### Task statement
Exactly as they appear, copy the lines of the listing from the one containing "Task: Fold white" through the final line, both included, and nothing else.

### Data for this exercise
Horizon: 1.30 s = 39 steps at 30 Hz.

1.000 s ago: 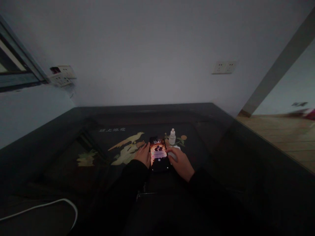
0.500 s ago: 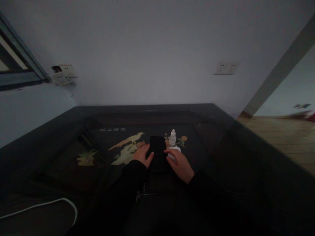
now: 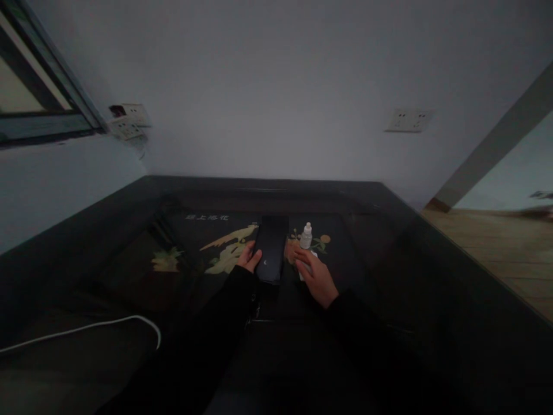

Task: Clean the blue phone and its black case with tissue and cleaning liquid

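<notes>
My left hand [image 3: 249, 257] grips the left edge of a black phone [image 3: 271, 251], its thumb lying over the front. The phone is tilted, and a small pale crescent mark shows on its dark face. To the right, my right hand [image 3: 317, 278] has its fingers stretched out above a small white item [image 3: 303, 269], mostly hidden beneath it; I cannot tell whether they touch. Just beyond those fingertips a small white dropper bottle [image 3: 306, 237] stands upright with its cap on.
The dark glossy table [image 3: 345, 346] carries a bird-and-flower picture [image 3: 228, 253] on its top. A white cable [image 3: 103, 324] curves along the left front. Behind stands a pale wall with sockets [image 3: 409, 120]; a window [image 3: 34, 75] is at upper left.
My left hand has taken hold of the phone and tilted it, so its face now shows a crescent mark. My right hand has moved off its edge, to the right. The view has shifted slightly.
</notes>
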Motion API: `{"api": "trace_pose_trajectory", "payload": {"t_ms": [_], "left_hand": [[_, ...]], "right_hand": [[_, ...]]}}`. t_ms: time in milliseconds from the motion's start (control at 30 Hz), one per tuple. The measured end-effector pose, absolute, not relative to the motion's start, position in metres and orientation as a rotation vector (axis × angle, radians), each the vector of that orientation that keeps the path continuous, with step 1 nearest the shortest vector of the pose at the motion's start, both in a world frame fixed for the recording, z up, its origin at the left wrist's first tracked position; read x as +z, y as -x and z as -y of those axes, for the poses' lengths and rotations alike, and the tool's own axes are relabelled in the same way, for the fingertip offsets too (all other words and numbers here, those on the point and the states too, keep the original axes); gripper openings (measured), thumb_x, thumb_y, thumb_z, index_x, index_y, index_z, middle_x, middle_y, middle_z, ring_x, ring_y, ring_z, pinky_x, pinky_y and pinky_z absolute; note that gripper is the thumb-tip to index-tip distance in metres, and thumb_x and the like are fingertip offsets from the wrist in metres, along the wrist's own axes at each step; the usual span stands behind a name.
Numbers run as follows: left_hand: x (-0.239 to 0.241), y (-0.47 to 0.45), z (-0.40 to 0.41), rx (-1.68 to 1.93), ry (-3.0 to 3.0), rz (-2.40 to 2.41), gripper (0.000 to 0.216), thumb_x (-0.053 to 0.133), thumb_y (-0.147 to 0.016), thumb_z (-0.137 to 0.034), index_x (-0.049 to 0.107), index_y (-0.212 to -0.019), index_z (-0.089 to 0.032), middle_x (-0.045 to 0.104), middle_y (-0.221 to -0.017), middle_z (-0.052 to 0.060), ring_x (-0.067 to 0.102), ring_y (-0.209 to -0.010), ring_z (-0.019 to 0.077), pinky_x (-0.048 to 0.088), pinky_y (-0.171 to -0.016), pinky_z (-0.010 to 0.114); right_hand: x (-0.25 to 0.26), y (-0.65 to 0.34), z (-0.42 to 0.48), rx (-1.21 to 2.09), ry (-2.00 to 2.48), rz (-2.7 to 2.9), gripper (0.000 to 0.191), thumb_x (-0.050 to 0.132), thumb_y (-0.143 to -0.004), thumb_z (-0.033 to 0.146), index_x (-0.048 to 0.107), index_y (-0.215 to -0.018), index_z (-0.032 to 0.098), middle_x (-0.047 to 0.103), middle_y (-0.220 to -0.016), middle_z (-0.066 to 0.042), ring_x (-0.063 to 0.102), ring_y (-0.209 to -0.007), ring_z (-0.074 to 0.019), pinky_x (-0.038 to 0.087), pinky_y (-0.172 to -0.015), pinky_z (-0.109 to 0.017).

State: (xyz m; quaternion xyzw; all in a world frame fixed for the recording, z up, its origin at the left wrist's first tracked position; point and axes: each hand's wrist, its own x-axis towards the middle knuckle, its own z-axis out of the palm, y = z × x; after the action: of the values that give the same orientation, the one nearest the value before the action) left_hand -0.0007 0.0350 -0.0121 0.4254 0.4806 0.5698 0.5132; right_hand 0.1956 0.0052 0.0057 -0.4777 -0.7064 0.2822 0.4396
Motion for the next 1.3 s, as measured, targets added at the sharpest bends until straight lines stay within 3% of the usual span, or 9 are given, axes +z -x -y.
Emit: {"api": "trace_pose_trajectory", "payload": {"t_ms": [133,333,433,533,633,800,933,1100,1300], "left_hand": [[-0.007,0.009,-0.021,1.419,-0.916,-1.161,0.076,0.064,-0.063,-0.052,0.044,-0.126,-0.016,0.065,-0.104,0.008,0.063,-0.089,0.0198,0.05,-0.078,0.03],[0.009,0.019,0.002,1.329,-0.949,-1.13,0.051,0.074,-0.05,-0.045,0.069,-0.096,-0.023,0.068,-0.099,0.005,0.06,-0.097,0.0262,0.042,-0.092,0.04],[0.015,0.025,0.007,1.189,-1.123,-1.098,0.048,0.076,-0.045,-0.04,0.07,-0.09,-0.025,0.069,-0.096,0.005,0.059,-0.098,0.0288,0.035,-0.097,0.047],[0.017,0.028,0.007,1.122,-1.322,-1.063,0.055,0.073,-0.049,-0.041,0.065,-0.102,-0.028,0.065,-0.108,0.004,0.054,-0.107,0.0284,0.031,-0.1,0.048],[0.016,0.029,0.002,1.262,-1.365,-1.188,0.061,0.072,-0.051,-0.042,0.062,-0.108,-0.024,0.061,-0.116,0.007,0.052,-0.11,0.0269,0.035,-0.097,0.044],[0.011,0.034,-0.008,1.45,-1.276,-1.383,0.064,0.062,-0.063,-0.048,0.052,-0.117,-0.014,0.062,-0.107,0.01,0.059,-0.089,0.0203,0.046,-0.078,0.032],[0.008,0.04,-0.013,1.51,-1.221,-1.464,0.055,0.064,-0.061,-0.047,0.058,-0.105,-0.013,0.062,-0.101,0.008,0.057,-0.089,0.0181,0.045,-0.076,0.027],[0.005,0.037,-0.014,1.483,-1.061,-1.527,0.049,0.067,-0.055,-0.05,0.063,-0.084,-0.011,0.064,-0.07,0.005,0.059,-0.064,0.0163,0.048,-0.061,0.028],[0.003,0.031,-0.013,1.54,-0.956,-1.539,0.053,0.067,-0.053,-0.054,0.063,-0.085,-0.013,0.061,-0.069,0.002,0.057,-0.061,0.0139,0.047,-0.06,0.026]], "right_hand": [[0.011,-0.197,-0.001,0.773,1.144,1.624,0.025,0.047,-0.084,0.034,0.06,-0.1,0.02,0.062,-0.105,-0.008,0.056,-0.102,-0.0218,0.041,-0.092,-0.038],[0.023,-0.195,0.01,1.099,1.049,1.405,0.043,0.034,-0.088,0.043,0.041,-0.123,0.02,0.063,-0.099,-0.009,0.064,-0.066,-0.016,0.052,-0.053,-0.029],[0.026,-0.198,0.012,1.277,1.01,1.349,0.048,0.044,-0.084,0.043,0.042,-0.125,0.018,0.064,-0.079,-0.005,0.064,-0.056,-0.0172,0.051,-0.045,-0.029],[0.023,-0.202,0.009,1.366,0.978,1.293,0.044,0.055,-0.078,0.038,0.052,-0.116,0.017,0.063,-0.07,-0.003,0.064,-0.056,-0.0174,0.054,-0.049,-0.031],[0.016,-0.204,0.006,1.37,0.945,1.214,0.044,0.056,-0.078,0.037,0.051,-0.119,0.02,0.063,-0.079,-0.003,0.064,-0.063,-0.0155,0.056,-0.059,-0.032],[0.005,-0.199,0.006,1.457,0.861,1.208,0.052,0.06,-0.075,0.031,0.046,-0.124,0.022,0.059,-0.087,-0.001,0.063,-0.074,-0.0145,0.055,-0.076,-0.039],[0.001,-0.195,0.008,1.543,0.801,1.263,0.051,0.063,-0.071,0.023,0.047,-0.12,0.023,0.058,-0.093,-0.001,0.06,-0.084,-0.0156,0.053,-0.082,-0.041],[0.002,-0.197,0.006,1.568,0.759,1.323,0.053,0.059,-0.072,0.016,0.039,-0.119,0.027,0.056,-0.096,0.0,0.059,-0.079,-0.0119,0.052,-0.082,-0.04],[0.002,-0.194,0.006,1.554,0.762,1.405,0.066,0.058,-0.067,0.01,0.029,-0.123,0.026,0.054,-0.097,-0.002,0.06,-0.078,-0.0118,0.053,-0.075,-0.033]]}}
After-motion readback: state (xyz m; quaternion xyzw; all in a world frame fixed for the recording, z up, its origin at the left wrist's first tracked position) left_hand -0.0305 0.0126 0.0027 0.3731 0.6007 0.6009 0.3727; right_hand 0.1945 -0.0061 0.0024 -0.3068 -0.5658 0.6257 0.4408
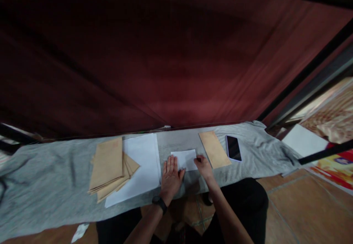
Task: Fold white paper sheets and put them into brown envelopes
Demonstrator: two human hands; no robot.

### Output
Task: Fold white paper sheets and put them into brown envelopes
Demonstrator: two human hands; no robot.

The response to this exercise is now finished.